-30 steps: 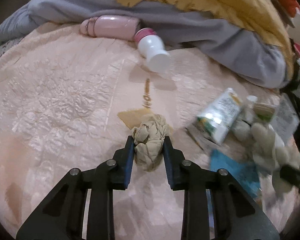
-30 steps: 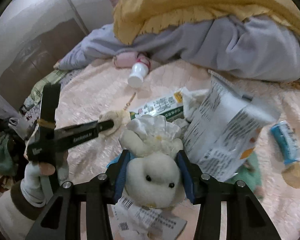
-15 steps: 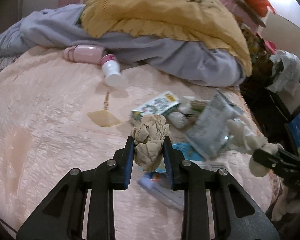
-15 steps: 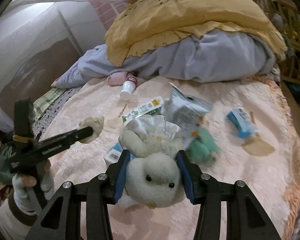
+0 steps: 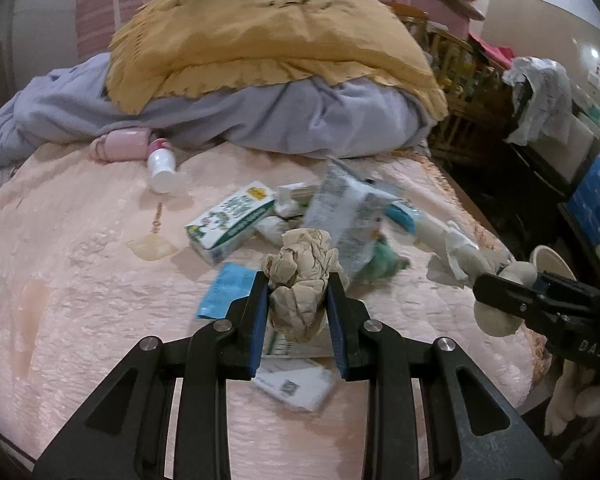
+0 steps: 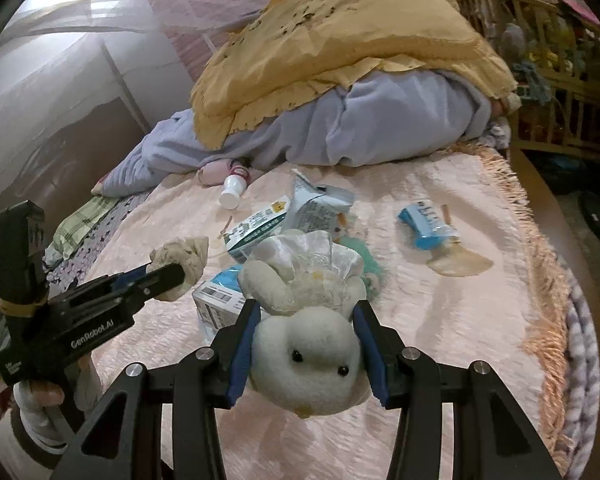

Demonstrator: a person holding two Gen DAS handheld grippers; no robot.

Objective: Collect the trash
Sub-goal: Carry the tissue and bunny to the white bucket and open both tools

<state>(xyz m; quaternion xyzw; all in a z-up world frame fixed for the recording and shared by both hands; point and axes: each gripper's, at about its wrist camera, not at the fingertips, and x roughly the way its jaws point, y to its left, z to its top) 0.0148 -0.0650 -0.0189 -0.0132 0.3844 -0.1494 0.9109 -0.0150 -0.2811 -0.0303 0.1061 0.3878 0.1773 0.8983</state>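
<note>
My left gripper (image 5: 298, 300) is shut on a crumpled beige paper ball (image 5: 300, 276) and holds it above the pink bedspread (image 5: 80, 280); it also shows in the right wrist view (image 6: 180, 258). My right gripper (image 6: 306, 344) is shut on a white plush toy (image 6: 308, 356) with a frilly dress, held above the bed; the toy also shows at the right of the left wrist view (image 5: 496, 312). On the bed lie a green-and-white carton (image 5: 232, 220), a silver snack bag (image 5: 348, 216), a blue wrapper (image 5: 230, 288) and a white bottle (image 5: 162, 166).
A yellow blanket (image 5: 268, 36) on a grey quilt (image 5: 300, 120) fills the far end of the bed. A blue packet (image 6: 428, 224) lies near a stain (image 6: 460, 264). The fringed bed edge (image 6: 548, 312) is at right; dark furniture (image 5: 548, 152) stands beyond.
Both grippers have pulled back and risen from the bed with their loads, so the trash pile looks smaller and farther. The left gripper has swung to the right.
</note>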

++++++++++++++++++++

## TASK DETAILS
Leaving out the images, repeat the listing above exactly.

## ANSWER FOR THE TASK
-30 steps: 
-30 steps: 
-15 steps: 
-15 steps: 
+0 steps: 
+0 steps: 

Demonstrator: a person holding two Gen DAS handheld grippers; no robot.

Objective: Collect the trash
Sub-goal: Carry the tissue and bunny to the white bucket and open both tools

<state>(xyz m; quaternion xyzw; all in a z-up world frame fixed for the recording and shared by both hands; point and axes: each gripper's, at about its wrist camera, not at the fingertips, and x roughly the way its jaws point, y to its left, z to its top) 0.0148 -0.0650 -0.0189 -0.0132 0.3844 -0.1494 0.9109 -0.0150 -0.2811 -0.0303 0.1061 0.3878 0.1773 0.8983</state>
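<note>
My left gripper (image 5: 298, 300) is shut on a crumpled beige paper ball (image 5: 300, 276) and holds it above the pink bedspread (image 5: 80, 280); it also shows in the right wrist view (image 6: 180, 258). My right gripper (image 6: 306, 344) is shut on a white plush toy (image 6: 308, 356) with a frilly dress, held above the bed; the toy also shows at the right of the left wrist view (image 5: 496, 312). On the bed lie a green-and-white carton (image 5: 232, 220), a silver snack bag (image 5: 348, 216), a blue wrapper (image 5: 230, 288) and a white bottle (image 5: 162, 166).
A yellow blanket (image 5: 268, 36) on a grey quilt (image 5: 300, 120) fills the far end of the bed. A blue packet (image 6: 428, 224) lies near a stain (image 6: 460, 264). The fringed bed edge (image 6: 548, 312) is at right; dark furniture (image 5: 548, 152) stands beyond.
Both grippers have pulled back and risen from the bed with their loads, so the trash pile looks smaller and farther. The left gripper has swung to the right.
</note>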

The given output is the complete response.